* WHAT NEEDS TO BE DONE:
When you copy the material, keep each line exactly as it appears.

[[ SOURCE MATERIAL, beginning ]]

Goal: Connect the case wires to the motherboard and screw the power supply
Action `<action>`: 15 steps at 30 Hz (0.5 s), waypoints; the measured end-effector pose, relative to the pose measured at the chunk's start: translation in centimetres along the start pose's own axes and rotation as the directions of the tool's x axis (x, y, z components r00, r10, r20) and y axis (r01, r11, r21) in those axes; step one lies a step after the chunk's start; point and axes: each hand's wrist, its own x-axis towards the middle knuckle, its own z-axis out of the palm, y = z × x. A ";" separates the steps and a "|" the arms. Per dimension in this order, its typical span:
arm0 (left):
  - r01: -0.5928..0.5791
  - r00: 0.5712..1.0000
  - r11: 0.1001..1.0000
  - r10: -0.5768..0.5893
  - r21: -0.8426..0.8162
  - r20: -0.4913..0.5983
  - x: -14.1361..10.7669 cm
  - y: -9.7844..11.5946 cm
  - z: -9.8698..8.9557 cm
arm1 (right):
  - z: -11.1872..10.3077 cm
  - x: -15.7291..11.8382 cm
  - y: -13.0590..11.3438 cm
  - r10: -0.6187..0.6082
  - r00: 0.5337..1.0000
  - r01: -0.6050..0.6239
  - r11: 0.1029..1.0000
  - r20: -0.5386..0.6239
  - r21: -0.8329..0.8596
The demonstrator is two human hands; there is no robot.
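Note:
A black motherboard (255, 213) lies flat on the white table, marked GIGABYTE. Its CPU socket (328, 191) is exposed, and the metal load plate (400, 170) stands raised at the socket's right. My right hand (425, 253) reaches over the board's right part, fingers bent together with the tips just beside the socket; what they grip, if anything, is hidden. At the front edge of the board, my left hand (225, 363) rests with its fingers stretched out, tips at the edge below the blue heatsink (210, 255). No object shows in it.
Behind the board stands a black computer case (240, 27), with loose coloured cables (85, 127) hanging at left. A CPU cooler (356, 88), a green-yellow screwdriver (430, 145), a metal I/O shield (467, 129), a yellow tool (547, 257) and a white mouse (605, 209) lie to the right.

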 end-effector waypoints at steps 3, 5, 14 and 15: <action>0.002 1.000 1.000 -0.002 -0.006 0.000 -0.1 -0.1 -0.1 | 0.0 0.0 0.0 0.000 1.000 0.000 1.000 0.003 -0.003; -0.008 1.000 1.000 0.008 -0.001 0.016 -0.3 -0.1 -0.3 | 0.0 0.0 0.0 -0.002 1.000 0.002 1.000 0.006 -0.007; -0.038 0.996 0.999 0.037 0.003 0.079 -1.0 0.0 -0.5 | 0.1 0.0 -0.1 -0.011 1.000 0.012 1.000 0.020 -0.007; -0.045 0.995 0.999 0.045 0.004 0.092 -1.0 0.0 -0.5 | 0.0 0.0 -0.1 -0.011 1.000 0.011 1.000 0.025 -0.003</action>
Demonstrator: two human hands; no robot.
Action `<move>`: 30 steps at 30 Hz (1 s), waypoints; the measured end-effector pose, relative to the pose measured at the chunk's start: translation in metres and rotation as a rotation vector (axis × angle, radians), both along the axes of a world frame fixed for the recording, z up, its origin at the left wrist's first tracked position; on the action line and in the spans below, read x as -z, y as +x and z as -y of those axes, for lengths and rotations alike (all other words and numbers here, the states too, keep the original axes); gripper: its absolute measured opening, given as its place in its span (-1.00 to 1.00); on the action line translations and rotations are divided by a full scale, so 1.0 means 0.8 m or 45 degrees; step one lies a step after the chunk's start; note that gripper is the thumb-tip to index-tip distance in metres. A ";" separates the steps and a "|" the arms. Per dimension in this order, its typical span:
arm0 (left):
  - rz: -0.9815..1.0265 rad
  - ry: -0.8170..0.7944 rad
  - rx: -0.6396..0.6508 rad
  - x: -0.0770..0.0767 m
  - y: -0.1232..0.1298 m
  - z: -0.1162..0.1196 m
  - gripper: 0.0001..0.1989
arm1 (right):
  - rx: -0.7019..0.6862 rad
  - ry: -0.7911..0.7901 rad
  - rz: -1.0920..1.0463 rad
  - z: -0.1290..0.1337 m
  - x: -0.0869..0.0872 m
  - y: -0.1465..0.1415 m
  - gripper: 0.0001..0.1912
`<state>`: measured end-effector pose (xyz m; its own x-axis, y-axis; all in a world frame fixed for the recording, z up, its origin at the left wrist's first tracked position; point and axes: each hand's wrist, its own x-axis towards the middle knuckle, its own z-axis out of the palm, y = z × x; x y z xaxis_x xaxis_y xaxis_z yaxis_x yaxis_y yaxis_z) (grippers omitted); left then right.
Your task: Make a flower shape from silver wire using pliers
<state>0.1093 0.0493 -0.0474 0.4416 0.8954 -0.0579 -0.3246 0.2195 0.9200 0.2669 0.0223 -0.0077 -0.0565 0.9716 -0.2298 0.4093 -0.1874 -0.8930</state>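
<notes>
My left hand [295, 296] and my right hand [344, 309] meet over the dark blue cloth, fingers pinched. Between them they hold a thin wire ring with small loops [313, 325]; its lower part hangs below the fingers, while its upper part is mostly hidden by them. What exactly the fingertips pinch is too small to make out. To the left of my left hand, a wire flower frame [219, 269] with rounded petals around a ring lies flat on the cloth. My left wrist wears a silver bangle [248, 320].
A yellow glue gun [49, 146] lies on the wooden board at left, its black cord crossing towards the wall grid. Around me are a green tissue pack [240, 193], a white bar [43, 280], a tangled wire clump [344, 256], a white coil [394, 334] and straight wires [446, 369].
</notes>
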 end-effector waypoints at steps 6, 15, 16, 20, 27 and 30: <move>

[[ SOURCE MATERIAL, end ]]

* REPLY TO THE TASK:
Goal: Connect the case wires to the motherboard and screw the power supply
Action `<action>`: 15 steps at 30 Hz (0.5 s), waypoints; the measured end-effector pose, relative to the pose measured at the chunk's start: translation in centimetres along the start pose's own axes and rotation as the directions of the tool's x axis (x, y, z components r00, r10, r20) and y axis (r01, r11, r21) in those axes; step one lies a step after the chunk's start; point and axes: each hand's wrist, its own x-axis towards the middle knuckle, its own z-axis out of the palm, y = z × x. A ";" separates the steps and a "|" the arms. Per dimension in this order, its typical span:
arm0 (left):
  - r01: -0.5928..0.5791
  - r00: 0.5712..1.0000
  - r11: 0.1001..1.0000
  - r10: -0.5768..0.5893
  - r21: -0.8426..0.8162
  - r20: -0.4913..0.5983
  - x: -14.1361..10.7669 cm
  - y: -9.7844..11.5946 cm
  - z: -9.8698..8.9557 cm
arm1 (right):
  - z: -11.1872..10.3077 cm
  - x: -15.7291..11.8382 cm
  - y: -13.0590..11.3438 cm
  - r10: -0.6187..0.6082
  - r00: 0.5337..1.0000
  - r01: -0.6050..0.6239
  - r11: 0.1029..1.0000
  - r20: -0.5386..0.6239
  - r21: -0.8329..0.8596
The demonstrator is two human hands; there is no robot.
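Note:
A black motherboard (255, 213) lies flat on the white table, marked GIGABYTE. Its CPU socket (328, 191) is exposed, and the metal load plate (400, 170) stands raised at the socket's right. My right hand (425, 253) reaches over the board's right part, fingers bent together with the tips just beside the socket; what they grip, if anything, is hidden. At the front edge of the board, my left hand (225, 363) rests with its fingers stretched out, tips at the edge below the blue heatsink (210, 255). No object shows in it.
Behind the board stands a black computer case (240, 27), with loose coloured cables (85, 127) hanging at left. A CPU cooler (356, 88), a green-yellow screwdriver (430, 145), a metal I/O shield (467, 129), a yellow tool (547, 257) and a white mouse (605, 209) lie to the right.
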
 end-effector waypoints at steps 3, 5, 14 and 15: <action>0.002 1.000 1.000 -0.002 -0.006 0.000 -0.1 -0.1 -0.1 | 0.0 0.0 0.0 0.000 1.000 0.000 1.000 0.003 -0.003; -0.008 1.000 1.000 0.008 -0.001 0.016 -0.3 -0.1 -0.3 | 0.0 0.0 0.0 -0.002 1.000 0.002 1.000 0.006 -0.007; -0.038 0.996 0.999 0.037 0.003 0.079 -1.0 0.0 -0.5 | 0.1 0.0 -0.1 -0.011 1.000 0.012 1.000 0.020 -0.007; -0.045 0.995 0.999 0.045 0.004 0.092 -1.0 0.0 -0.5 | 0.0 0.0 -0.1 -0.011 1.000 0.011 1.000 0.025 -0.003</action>
Demonstrator: two human hands; no robot.
Action `<move>`: 30 steps at 30 Hz (1 s), waypoints; the measured end-effector pose, relative to the pose measured at the chunk's start: translation in metres and rotation as a rotation vector (axis × angle, radians), both along the axes of a world frame fixed for the recording, z up, its origin at the left wrist's first tracked position; on the action line and in the spans below, read x as -z, y as +x and z as -y of those axes, for lengths and rotations alike (all other words and numbers here, the states too, keep the original axes); gripper: its absolute measured opening, given as its place in its span (-1.00 to 1.00); on the action line translations and rotations are divided by a full scale, so 1.0 means 0.8 m or 45 degrees; step one lies a step after the chunk's start; note that gripper is the thumb-tip to index-tip distance in metres. A ";" separates the steps and a "|" the arms. Per dimension in this order, its typical span:
arm0 (left):
  - rz: -0.9815..1.0265 rad
  - ry: -0.8170..0.7944 rad
  - rx: -0.6396..0.6508 rad
  - x: -0.0770..0.0767 m
  - y: -0.1232..0.1298 m
  - z: -0.1162..0.1196 m
  - gripper: 0.0001..0.1989
arm1 (right):
  - rx: -0.7019..0.6862 rad
  - ry: -0.7911..0.7901 rad
  - rz: -1.0920..1.0463 rad
  - z: -0.1290..0.1337 m
  - x: -0.0869..0.0872 m
  - y: -0.1465..0.1415 m
  - gripper: 0.0001..0.1912
`<state>`: measured end-effector pose (xyz m; its own x-axis, y-axis; all in a world frame fixed for the recording, z up, its origin at the left wrist's first tracked position; point and axes: each hand's wrist, its own x-axis towards the middle knuckle, its own z-axis out of the palm, y = z × x; x y z xaxis_x xaxis_y xaxis_z yaxis_x yaxis_y yaxis_z) (grippers omitted); left then right.
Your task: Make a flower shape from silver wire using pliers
<state>0.1093 0.0493 -0.0474 0.4416 0.8954 -0.0579 -0.3246 0.2195 0.9200 0.2669 0.0223 -0.0077 -0.0565 0.9716 -0.2298 0.4093 -0.1874 -0.8930</state>
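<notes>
My left hand [295, 296] and my right hand [344, 309] meet over the dark blue cloth, fingers pinched. Between them they hold a thin wire ring with small loops [313, 325]; its lower part hangs below the fingers, while its upper part is mostly hidden by them. What exactly the fingertips pinch is too small to make out. To the left of my left hand, a wire flower frame [219, 269] with rounded petals around a ring lies flat on the cloth. My left wrist wears a silver bangle [248, 320].
A yellow glue gun [49, 146] lies on the wooden board at left, its black cord crossing towards the wall grid. Around me are a green tissue pack [240, 193], a white bar [43, 280], a tangled wire clump [344, 256], a white coil [394, 334] and straight wires [446, 369].
</notes>
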 end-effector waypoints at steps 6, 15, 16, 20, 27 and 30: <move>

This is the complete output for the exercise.